New Strategies Against Cutaneous Squamous Cell Carcinoma

Completed

• Conditions: Cutaneous Squamous Cell Carcinoma
• Interventions: Radiation: Samples with 2 treatments

• Registration Number: NCT02672254
• Lead Sponsor: Corporacion Parc Tauli

Brief Summary

The gold treatment for local invasive cutaneous squamous cell carcinoma is surgical excision. Nevertheless, surgery is not always an option as a consequence of the age and/or the health status of the patient. One of the objectives of this study is to assess the effects of cisplatin concomitantly with a subsequent low-energy X-rays irradiation in vitro. In order to enhance the effectiveness of this combined treatment, the temporal fractionation of the platinated compound is expected to be performed.

Detailed Description

Cutaneous squamous cell carcinoma (cSCC) accounts for the 20% of the most common skin malignancies, i.e. the non-melanoma skin cancer. cSCC is considered one public health problem because of the high costs of its treatment as cSCC are increasing due to a higher sun exposure, as well as more efficient dermatological examinations. In addition, this kind of skin cancer is characterized by a relatively high risk of metastasis.
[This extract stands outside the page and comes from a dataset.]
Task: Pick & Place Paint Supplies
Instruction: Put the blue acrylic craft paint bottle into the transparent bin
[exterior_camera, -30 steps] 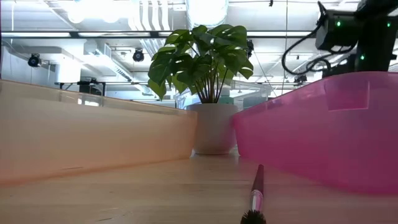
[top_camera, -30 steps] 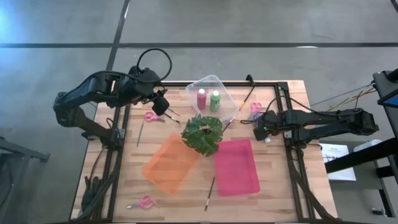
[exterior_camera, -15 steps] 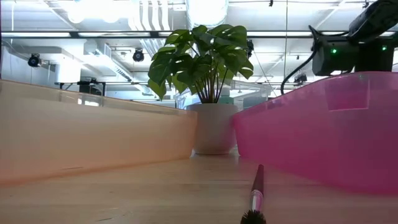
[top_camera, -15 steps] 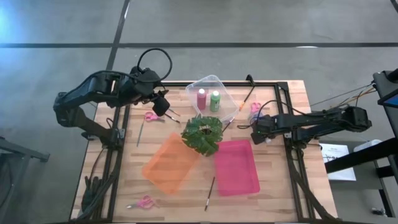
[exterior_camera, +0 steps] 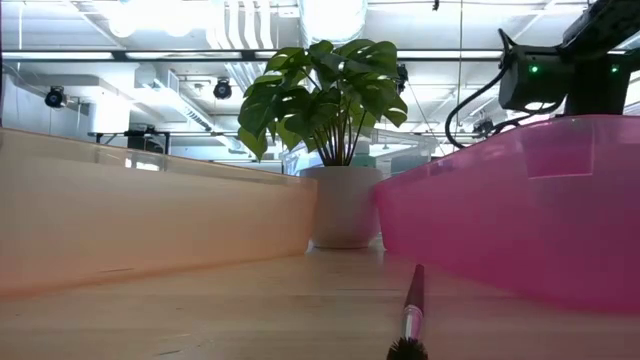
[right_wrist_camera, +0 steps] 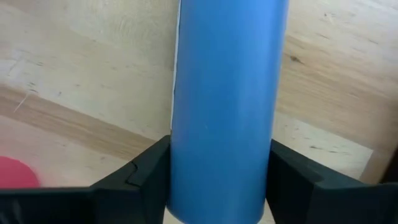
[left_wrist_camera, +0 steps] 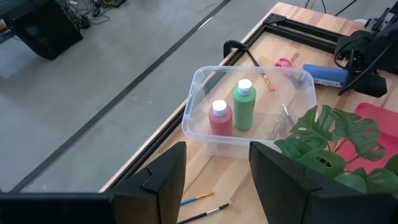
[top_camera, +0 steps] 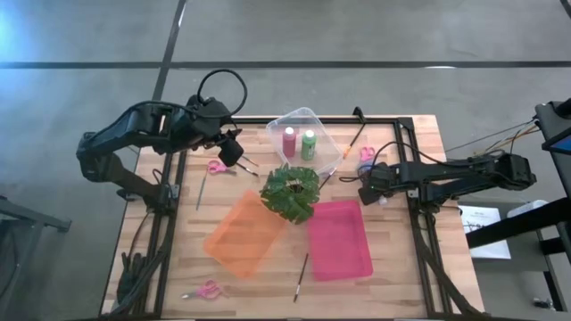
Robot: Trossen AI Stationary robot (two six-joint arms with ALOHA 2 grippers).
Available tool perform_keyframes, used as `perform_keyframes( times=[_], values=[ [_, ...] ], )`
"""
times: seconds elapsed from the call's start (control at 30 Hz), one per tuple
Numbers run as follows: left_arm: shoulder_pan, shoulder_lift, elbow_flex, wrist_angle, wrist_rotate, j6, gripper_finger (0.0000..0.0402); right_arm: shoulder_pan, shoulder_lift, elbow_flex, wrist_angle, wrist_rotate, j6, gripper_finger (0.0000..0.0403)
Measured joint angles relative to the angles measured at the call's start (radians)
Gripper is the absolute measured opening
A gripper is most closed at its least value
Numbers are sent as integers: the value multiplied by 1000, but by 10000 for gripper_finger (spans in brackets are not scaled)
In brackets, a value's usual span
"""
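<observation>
So, biggest thing first: the wooden worktop (top_camera: 178, 241) carries an orange tray (top_camera: 243, 234) and a pink tray (top_camera: 340, 239) side by side near the middle, with the leafy plant (top_camera: 290, 191) just behind where they meet; a clear tub (top_camera: 323, 127) sits at the far edge, holding the maroon-pink paint bottle (top_camera: 289, 141) and the green paint bottle (top_camera: 309, 144) standing upright next to each other.

The blue paint bottle (right_wrist_camera: 227, 106) is the one in play; it lies flat on the worktop, right of the plant and just past the pink tray's far right corner. The right tool (top_camera: 376, 190) is down on it, fingers straddling the bottle across its width with the long axis running straight out away from the wrist; pads look snug against both sides, so I'd call it gripped or very nearly.

The left tool (top_camera: 235, 153) hovers on the left, fingers apart and holding nothing, looking toward the tub. My guess is the tub is the goal, and it lies left and farther back from the right tool.

Smaller bits: pink scissors (top_camera: 216, 167); a loose brush (top_camera: 301, 277) near the front edge.
</observation>
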Motion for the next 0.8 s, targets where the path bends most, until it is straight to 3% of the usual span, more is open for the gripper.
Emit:
perform_keyframes(
  times=[0.13,0.43,0.8],
  values=[
    [0,0,0,0,0,0,181,0,0,0,4,-4,-6,200],
    [0,0,0,0,0,4,181,-3,9,-1,50,-2,42,291],
    [0,0,0,3,11,7,181,-144,104,-1,142,9,-11,299]
  ],
)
The gold standard treatment for local invasive cSCC is based on the surgical excision, leading to a 5-years control rate in low-risk patients of 96%. Nevertheless, surgery for local invasive cSCC is not always an option as a consequence of the age and/or the poor health status of the patient. Therefore, ionizing radiation is used as either primary or adjuvant therapy against cSCC in elderly patients or when surgery would be extremely invasive. Although radiotherapy seem to be a promising option, it needs to be improved in order to damage locally the tumor area, thus avoiding damaging secondary effects on healthy tissues. Typical skin radiation sources are based on superficial, orthovoltage X-rays (XR) beams, as well as electron-beam therapy.
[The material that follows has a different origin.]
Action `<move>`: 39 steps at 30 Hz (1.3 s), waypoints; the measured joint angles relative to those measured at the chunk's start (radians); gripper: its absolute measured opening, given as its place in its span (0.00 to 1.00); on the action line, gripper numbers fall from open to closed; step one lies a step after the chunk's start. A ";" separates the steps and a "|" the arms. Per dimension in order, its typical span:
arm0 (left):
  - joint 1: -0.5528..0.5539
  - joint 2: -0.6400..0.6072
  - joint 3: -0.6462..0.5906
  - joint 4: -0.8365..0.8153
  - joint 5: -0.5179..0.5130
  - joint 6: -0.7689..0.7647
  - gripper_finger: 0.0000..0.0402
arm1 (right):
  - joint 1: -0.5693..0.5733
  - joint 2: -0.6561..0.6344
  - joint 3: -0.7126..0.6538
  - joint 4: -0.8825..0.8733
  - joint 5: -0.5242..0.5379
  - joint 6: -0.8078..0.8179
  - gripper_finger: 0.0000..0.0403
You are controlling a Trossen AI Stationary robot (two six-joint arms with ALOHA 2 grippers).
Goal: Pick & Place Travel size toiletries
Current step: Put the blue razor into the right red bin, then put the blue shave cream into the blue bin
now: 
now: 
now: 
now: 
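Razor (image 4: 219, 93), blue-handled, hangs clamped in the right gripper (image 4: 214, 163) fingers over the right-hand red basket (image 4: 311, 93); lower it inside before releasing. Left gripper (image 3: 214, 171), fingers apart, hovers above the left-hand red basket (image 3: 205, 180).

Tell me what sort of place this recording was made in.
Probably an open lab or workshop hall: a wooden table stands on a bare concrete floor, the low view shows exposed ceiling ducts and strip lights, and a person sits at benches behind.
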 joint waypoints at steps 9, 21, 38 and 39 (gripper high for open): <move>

In particular, irradiations of local invasive cSCC by using a superficial XR source at kilovoltage (kV) energy permit a local dose deposition within the tumor volume, with a significant smaller penetration capacity with respect to the higher-energy XR sources. Therefore, kV XR sources become a perfect tool for the treatment of superficial lesions, such as the cSCC. The combination of these keV-energy photons with metallic atoms localized in the tumor would enhance the dose deposited locally in the target, improving thus the therapeutic index of the treatment. Among all the chemotherapeutic options available, platinum-based agents, such as cis-diamminedichloroplatinum (II) (cisplatin or cisPt) has become an essential anti-cancer drug with a substantial therapeutic impact against the most carcinomas-like tumors.
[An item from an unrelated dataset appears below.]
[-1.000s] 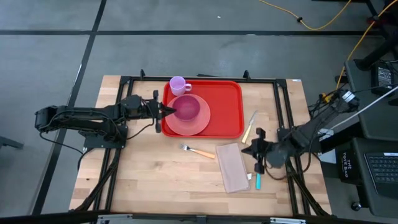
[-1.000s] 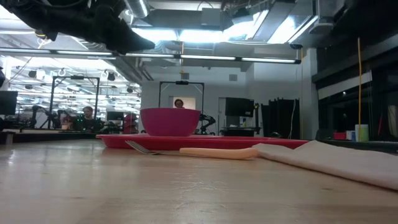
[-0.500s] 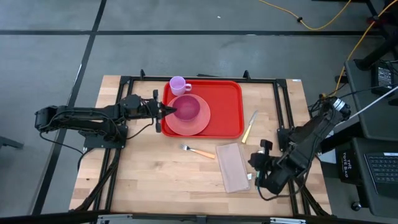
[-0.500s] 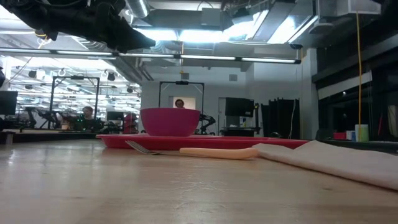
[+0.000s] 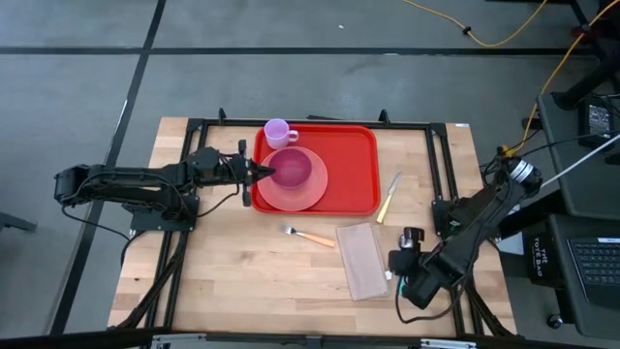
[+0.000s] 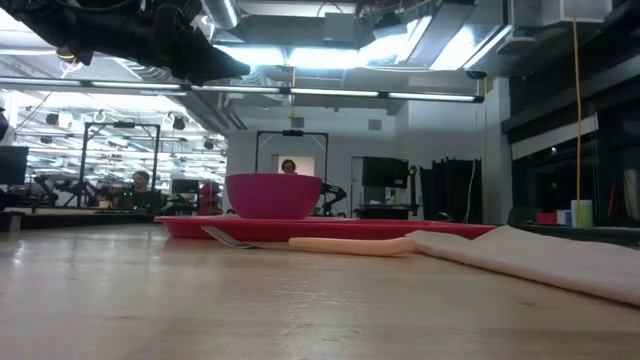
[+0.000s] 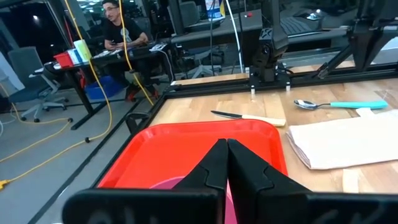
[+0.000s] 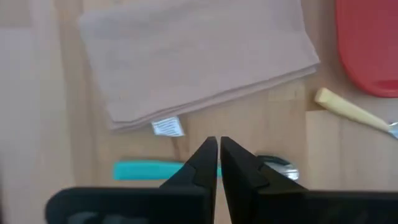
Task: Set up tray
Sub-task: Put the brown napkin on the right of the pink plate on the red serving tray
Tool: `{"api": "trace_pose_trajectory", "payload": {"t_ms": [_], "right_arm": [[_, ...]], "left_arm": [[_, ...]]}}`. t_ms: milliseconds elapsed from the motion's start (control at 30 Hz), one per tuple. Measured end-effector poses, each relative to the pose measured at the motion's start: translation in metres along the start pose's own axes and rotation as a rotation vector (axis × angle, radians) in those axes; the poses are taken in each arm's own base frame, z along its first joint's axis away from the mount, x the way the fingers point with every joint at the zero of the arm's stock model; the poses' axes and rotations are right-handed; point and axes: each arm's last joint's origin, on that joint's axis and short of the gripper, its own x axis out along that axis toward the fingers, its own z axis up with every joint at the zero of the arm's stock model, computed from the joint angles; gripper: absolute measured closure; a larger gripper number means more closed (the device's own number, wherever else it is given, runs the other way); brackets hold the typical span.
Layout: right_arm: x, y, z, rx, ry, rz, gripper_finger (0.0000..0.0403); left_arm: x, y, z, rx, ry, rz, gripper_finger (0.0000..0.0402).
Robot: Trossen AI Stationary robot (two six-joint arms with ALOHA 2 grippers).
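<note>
The red tray (image 5: 349,170) lies at the table's middle. On its left half a pink plate (image 5: 295,194) carries a magenta bowl (image 5: 292,169). A lilac cup (image 5: 279,132) stands at the tray's far left corner. My left gripper (image 5: 262,172) is shut and hovers above the bowl's left rim, as the low view shows (image 6: 215,65). My right gripper (image 8: 217,146) is shut. It points down over a teal-handled spoon (image 8: 146,169) to the right of the beige napkin (image 5: 360,260). My right gripper's shut fingertips (image 8: 208,149) stand over the spoon's neck, between the teal handle and the spoon's bowl (image 8: 280,165). They come from above and lie across the spoon. I cannot tell whether they touch it.
A fork with an orange handle (image 5: 308,236) lies near the tray's near edge, left of the napkin. A knife (image 5: 389,197) lies right of the tray. Black frame rails (image 5: 441,155) run along the table's sides. A person sits in the room beyond (image 7: 118,28).
My right arm has swung toward the table's near edge and tipped its gripper down over the spoon by the napkin. The tray, the dishes and the cutlery have stayed in place.
</note>
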Motion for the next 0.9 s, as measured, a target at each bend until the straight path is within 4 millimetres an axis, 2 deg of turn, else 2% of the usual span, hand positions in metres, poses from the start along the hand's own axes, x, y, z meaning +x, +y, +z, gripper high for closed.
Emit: {"api": "trace_pose_trajectory", "payload": {"t_ms": [167, 367, 600, 767, 900], "right_arm": [[0.004, 0.003, 0.000, 0.024, 0.014, 0.004, 0.0361], [0.009, 0.009, -0.001, 0.100, 0.070, 0.036, 0.0303], [0.017, 0.025, -0.004, 0.086, 0.099, 0.096, 0.0243], [0.034, 0.039, -0.011, 0.017, 0.162, 0.070, 0.0238], [0.049, 0.052, -0.013, -0.033, 0.231, 0.122, 0.0243]], "left_arm": [[0.000, 0.000, 0.000, 0.000, 0.000, 0.000, 0.0394], [0.000, 0.000, 0.000, 0.001, 0.000, 0.000, 0.0397], [0.000, 0.000, -0.002, 0.001, 0.016, -0.003, 0.0394], [0.000, 0.000, -0.002, 0.001, 0.016, -0.003, 0.0395], [0.000, 0.000, -0.002, 0.000, 0.016, -0.003, 0.0398]]}}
The distortion of the structure of the DNA duplex, converts cisPt in a highly toxic agent per se because of its influence on DNA replication, apoptotic death, and inhibition of the major nuclear repair pathway of cisPt-DNA adducts and radiation-induced DNA breaks. However, dose administration is a key limitation due to the high toxicity of this agent. It is for this reason that the lowest cisPt concentration was used in this study, and the expected effectiveness of cisPt on a cSCC cells were enhanced with a subsequent low-energy XR irradiation in an attempt to explore some new therapeutic strategies against local invasive cSCC.

Study Timeline

• Status Verified: 2016-01
• Study Start: 2016-01
• Primary Completion: 2016-01
• Study Completion: 2016-01
• Study First Submitted: 2016-01-22
• Study First Submitted QC: 2016-01-29
• Last Update Submitted: 2016-01-29
• Study First Posted: 2016-02-03
• Last Update Posted: 2016-02-03

Recruitment & Eligibility

• Status: COMPLETED
• Sex: Female
• Target Recruitment: 3

Inclusion Criteria

• human squamous cutaneous carcinoma cell line

Exclusion Criteria

• contamination

Study & Design

• Study Type: OBSERVATIONAL
• Study Design: Not specified

Arm && Interventions

Group	Intervention	Description
Samples with 2 treatments	Samples with 2 treatments	These samples will be treated with both, chemical agents followed by superficial radiotherapy. These results will provide us information concerning the effectiveness of both treatments, wich is expected to be enhanced by the concomitant effects.

Primary Outcome Measures

Name	Time	Method
Study of the effectiveness of each treatment by means of flow cytometry and transmission electron/photon microscopy	6 months	The flow cytometry allows us to analyze the proportion of alive, apoptotic and dead (or necrotic) cells after each treatment, whereas miscroscopy techniques would help us detect cell morphology changes either after chemical agents or X-rays.

Secondary Outcome Measures

Name	Time	Method
Study of the effectiveness of both treatments concomitantly by means of flow cytometry and transmission electron/photon microscopy	6 months	The flow cytometry allows us to analyze the proportion of alive, apoptotic and dead (or necrotic) cells after both treatments, whereas miscroscopy techniques would help us detect cell morphology changes (even within the cytoplasm and organelles) after the chemical agents and radiation.